No te dijo nada el pétalo liliáceo de la poderosa azalea plantada enfrente de tu casa con la justicia de la tierra y de las aves. Nada, aunque enmarcaba la fachada de tu hogar y aquel sendero luminoso, aquel camino austral. No te dijo nada el primer otoño ya marchito en las manos de tu madre… ni buscaste los anillos de la oruga para ensortijar sus dedos con las mariposas que saben levantar los vuelos más frugales en espíritus hambrientos. Estando ahí, a la vera del camino, al costado del arroyo, arropado entre los bosques; no buscaste dónde recostar el nicho del sereno destilado; no buscaste y nunca te ocupó dónde criar a los hijos de la Andrómeda nocturna, que caían en signo de meteoros y lluvias estelares.

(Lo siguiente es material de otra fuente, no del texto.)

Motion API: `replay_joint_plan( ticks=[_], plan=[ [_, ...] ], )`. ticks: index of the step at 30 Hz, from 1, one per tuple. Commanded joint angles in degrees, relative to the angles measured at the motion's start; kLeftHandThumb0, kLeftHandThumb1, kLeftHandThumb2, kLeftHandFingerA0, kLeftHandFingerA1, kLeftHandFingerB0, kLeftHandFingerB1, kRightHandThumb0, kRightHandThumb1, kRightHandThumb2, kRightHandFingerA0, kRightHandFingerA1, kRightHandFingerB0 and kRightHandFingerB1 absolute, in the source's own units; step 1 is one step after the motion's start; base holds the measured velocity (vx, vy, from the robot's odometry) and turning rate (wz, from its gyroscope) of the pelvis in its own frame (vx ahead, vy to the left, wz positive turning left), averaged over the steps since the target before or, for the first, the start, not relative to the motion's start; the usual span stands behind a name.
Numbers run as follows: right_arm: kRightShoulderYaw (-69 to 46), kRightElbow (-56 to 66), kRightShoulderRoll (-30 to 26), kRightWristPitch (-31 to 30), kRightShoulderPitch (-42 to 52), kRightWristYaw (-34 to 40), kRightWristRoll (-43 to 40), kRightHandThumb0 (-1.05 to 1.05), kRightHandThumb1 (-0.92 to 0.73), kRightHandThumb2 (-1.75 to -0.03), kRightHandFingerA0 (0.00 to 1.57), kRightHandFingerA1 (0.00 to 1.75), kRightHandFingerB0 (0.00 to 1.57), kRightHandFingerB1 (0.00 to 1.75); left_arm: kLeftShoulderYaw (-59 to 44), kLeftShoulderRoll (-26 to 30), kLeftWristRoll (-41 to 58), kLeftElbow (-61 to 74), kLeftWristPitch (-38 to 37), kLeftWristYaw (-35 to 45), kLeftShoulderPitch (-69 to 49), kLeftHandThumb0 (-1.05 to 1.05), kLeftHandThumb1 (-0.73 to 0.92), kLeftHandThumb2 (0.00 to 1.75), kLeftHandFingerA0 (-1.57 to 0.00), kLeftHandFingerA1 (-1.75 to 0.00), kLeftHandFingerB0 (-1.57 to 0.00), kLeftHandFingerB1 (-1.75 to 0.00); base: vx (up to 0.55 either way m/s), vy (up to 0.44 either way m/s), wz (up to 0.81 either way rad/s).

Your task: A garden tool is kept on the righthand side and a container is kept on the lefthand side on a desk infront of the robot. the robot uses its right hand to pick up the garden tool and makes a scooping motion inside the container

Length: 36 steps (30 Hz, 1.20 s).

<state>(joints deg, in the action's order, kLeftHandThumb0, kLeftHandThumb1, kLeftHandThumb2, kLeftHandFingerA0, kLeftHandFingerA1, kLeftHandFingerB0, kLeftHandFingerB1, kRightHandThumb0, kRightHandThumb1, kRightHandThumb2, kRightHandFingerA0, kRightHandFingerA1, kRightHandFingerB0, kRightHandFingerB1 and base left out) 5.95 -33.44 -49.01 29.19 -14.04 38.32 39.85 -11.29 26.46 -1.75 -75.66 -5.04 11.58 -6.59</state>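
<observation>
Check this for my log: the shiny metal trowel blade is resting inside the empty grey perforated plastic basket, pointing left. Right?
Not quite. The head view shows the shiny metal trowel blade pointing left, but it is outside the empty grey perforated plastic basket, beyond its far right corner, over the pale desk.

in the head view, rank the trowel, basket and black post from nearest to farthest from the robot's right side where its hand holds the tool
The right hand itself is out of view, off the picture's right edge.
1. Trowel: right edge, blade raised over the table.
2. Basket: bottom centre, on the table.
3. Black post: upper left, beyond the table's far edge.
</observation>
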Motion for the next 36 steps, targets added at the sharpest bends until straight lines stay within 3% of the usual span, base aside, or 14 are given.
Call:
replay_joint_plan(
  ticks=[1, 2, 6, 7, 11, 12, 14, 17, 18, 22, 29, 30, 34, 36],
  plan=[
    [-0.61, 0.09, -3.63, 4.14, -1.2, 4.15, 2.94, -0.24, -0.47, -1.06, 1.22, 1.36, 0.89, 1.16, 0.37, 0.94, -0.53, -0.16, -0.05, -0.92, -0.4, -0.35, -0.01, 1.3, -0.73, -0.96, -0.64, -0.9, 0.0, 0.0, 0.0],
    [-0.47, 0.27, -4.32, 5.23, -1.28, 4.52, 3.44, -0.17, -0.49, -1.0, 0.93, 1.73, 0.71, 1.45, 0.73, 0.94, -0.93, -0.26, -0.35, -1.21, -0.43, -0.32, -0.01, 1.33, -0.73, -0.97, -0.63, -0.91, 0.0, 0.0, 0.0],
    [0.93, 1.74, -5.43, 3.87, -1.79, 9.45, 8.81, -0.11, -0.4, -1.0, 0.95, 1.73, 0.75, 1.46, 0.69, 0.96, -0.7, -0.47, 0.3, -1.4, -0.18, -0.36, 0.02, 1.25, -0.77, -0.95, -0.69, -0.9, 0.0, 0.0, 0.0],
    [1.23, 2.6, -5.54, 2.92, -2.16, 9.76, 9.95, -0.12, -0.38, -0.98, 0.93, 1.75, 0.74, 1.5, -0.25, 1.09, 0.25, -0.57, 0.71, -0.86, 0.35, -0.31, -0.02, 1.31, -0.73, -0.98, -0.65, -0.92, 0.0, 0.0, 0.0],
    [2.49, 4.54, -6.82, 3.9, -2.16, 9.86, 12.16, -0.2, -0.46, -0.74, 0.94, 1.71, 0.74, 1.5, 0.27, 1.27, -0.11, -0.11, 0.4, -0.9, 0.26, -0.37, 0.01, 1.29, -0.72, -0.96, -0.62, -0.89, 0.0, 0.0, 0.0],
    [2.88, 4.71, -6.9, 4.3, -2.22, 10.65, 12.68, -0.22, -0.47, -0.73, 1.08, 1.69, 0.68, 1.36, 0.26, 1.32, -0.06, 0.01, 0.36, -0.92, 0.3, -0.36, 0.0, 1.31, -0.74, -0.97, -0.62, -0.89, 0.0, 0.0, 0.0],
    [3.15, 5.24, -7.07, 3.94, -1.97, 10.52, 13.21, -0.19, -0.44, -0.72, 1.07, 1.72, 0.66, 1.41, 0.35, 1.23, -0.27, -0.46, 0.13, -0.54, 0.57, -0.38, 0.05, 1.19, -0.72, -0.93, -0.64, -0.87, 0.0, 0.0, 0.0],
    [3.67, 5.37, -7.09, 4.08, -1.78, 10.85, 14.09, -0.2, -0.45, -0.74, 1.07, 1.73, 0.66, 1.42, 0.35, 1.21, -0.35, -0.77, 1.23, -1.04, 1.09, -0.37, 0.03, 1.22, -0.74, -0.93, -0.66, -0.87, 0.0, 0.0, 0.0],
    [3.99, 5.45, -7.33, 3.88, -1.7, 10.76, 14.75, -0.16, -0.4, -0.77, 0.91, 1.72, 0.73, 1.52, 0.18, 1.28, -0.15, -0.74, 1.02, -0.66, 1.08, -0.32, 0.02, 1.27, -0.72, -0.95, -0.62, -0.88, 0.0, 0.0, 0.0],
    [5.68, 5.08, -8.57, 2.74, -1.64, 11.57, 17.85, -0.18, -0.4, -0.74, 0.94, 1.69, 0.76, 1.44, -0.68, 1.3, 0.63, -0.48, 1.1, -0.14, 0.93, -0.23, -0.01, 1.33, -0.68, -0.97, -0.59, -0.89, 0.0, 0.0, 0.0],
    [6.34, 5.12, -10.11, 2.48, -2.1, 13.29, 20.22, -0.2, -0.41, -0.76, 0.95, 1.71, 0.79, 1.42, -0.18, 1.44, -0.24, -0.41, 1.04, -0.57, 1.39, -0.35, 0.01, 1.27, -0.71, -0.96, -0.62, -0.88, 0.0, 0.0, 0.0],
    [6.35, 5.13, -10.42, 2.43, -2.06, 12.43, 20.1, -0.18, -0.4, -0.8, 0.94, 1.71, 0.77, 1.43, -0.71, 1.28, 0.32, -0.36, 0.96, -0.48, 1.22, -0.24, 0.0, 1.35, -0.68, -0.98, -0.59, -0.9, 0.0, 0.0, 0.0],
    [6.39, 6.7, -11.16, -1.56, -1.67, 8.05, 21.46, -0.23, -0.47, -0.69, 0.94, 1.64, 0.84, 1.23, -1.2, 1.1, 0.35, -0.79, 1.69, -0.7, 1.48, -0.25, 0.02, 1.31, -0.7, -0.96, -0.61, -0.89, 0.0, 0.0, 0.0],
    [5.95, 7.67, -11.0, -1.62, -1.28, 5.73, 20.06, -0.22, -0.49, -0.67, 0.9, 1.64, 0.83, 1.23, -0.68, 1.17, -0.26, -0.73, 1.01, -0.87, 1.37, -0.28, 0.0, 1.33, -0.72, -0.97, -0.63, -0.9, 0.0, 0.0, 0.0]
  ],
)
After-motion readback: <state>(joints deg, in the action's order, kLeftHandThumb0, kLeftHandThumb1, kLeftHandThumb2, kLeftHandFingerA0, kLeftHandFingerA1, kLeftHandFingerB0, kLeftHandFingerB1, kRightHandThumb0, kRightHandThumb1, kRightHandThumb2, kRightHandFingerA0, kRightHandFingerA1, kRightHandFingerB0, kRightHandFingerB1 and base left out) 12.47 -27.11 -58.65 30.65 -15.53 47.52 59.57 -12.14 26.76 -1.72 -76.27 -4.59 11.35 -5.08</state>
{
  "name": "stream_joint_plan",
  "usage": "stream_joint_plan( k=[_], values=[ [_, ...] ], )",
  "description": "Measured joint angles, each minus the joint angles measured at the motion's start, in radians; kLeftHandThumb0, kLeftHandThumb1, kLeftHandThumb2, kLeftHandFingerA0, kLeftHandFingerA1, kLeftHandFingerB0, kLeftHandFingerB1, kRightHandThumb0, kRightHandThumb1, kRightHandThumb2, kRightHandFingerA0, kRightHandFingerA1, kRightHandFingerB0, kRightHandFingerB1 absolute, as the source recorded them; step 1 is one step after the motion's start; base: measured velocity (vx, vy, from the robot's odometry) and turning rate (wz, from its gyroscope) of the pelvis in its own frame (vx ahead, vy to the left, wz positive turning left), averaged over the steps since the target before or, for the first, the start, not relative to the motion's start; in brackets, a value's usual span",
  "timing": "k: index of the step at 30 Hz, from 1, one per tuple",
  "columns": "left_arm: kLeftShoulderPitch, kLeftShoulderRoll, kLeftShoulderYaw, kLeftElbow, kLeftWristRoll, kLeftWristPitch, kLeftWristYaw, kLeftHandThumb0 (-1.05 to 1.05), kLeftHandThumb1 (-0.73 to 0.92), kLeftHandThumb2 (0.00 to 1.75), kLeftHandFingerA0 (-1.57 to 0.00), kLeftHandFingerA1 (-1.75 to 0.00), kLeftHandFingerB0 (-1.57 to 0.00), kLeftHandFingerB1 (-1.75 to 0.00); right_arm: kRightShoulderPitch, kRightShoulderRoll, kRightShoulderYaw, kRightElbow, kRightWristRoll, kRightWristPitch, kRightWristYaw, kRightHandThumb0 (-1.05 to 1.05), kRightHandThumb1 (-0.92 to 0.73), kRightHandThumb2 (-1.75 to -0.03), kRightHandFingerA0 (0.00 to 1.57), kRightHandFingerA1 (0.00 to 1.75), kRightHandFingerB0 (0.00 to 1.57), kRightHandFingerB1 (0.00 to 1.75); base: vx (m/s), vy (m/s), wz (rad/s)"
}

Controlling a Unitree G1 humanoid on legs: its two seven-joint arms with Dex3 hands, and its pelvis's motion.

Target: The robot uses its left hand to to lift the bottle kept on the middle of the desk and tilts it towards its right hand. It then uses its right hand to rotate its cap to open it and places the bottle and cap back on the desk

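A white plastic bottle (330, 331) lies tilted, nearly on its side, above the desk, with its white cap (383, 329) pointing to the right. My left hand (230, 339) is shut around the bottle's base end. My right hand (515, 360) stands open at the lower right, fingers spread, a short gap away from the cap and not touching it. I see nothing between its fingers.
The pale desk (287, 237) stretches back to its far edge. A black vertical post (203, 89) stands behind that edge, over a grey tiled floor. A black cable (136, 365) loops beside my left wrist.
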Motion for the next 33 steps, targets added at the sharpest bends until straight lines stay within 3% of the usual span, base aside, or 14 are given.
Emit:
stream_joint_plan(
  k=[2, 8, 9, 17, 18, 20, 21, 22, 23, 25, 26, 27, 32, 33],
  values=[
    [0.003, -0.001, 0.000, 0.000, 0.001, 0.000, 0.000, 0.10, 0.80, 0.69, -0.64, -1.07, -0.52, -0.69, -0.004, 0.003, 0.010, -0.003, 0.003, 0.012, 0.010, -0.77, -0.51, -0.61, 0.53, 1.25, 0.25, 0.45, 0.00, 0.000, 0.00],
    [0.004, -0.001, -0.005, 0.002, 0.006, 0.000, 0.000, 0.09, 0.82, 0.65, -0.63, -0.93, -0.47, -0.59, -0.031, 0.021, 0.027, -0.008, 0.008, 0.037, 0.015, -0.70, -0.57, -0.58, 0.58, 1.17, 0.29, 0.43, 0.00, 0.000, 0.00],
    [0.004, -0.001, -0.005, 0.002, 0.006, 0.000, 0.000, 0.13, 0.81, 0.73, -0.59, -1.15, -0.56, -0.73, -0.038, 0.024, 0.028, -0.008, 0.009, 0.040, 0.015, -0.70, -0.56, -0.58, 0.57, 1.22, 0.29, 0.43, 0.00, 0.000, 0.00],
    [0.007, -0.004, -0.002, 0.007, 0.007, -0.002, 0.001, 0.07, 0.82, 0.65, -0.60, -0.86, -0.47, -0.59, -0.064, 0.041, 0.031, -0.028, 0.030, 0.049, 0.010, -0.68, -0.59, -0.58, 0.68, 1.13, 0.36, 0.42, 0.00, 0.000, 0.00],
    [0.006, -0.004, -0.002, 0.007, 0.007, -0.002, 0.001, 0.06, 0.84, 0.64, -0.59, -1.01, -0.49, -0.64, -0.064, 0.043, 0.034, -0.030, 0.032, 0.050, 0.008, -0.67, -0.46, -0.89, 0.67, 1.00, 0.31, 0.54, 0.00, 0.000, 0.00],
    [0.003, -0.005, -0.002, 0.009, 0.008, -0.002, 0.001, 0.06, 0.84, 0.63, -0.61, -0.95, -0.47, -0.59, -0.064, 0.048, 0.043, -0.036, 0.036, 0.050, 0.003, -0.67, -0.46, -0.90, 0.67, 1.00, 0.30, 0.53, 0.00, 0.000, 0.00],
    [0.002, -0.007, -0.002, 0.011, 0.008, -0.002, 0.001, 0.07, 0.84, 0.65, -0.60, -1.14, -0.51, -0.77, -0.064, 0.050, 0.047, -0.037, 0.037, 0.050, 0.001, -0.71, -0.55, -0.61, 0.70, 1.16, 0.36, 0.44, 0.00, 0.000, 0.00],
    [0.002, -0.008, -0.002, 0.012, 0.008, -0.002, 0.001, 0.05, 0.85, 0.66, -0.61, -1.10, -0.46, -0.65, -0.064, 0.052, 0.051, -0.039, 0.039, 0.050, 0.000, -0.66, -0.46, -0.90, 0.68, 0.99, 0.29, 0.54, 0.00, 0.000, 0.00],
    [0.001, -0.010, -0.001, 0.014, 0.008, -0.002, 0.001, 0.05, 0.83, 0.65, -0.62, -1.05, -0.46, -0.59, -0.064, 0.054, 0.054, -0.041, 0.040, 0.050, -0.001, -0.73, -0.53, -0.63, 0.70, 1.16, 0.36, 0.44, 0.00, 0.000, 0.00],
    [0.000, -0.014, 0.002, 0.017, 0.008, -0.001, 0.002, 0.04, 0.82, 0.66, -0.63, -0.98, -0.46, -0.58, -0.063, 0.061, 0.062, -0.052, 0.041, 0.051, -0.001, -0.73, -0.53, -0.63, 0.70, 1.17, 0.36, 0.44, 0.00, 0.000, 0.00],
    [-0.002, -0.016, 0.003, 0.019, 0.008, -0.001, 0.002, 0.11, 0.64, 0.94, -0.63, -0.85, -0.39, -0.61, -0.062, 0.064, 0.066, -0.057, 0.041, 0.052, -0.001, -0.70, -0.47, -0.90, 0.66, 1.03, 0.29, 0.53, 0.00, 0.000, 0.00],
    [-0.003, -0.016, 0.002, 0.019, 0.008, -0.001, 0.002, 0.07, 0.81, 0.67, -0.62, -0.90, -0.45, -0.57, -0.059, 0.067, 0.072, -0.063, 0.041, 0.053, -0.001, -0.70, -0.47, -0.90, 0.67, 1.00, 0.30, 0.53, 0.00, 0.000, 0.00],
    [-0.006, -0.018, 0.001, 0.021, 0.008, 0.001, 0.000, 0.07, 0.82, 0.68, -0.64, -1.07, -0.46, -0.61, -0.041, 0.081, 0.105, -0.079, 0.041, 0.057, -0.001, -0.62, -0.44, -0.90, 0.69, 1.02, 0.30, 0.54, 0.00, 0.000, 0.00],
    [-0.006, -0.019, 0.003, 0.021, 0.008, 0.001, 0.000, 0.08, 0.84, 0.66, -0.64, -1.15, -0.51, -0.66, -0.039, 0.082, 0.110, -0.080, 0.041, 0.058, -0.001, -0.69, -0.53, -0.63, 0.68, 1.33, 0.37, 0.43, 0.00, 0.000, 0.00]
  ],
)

No encontraste mas que un descalzo frio que como sierpe te mordía hasta el hueso del tobillo, reprochando la pobreza ante los hombres que te hicieron el llamado miserable.
Y les creíste, religioso y postrado les creíste… y dejaste abandonado el riel de luz en la bóveda celeste; dejaste que cayera carcomiendo los adobes, derribando todo el barro de los búcaros enormes… tan simple como darse la espalda, dejando los vestigios de una habitación donde se amaban, hasta que se hicieron arco de ruinas, hongo y espora de recuerdo.
Ayer te vi, con el sigilo del venado, cuando sin tú saber por qué, lloraste la intimidad de camino a casa rumiando mil nostalgias, tantas como añejos han pasado; haciéndote inmortales cruces y garabatos en la cara, después de haber llevado los corsarios hasta la cocina y los quesos de una infanta luna que ultrajaron.
Hoy lo profanaste todo, hoy llevaste las visitas de tu errado ego… los turistas aburridos de su vida, que jamás comprenderían uno solo de aquellos suspiros: verbo y halito de abuelos.
Hoy sin no tener más que el dinero que no tenías, las ropas, los amigos, las marcas de cualquier bestia… desgarraste tu alma sin valor alguno, muriendo para siempre.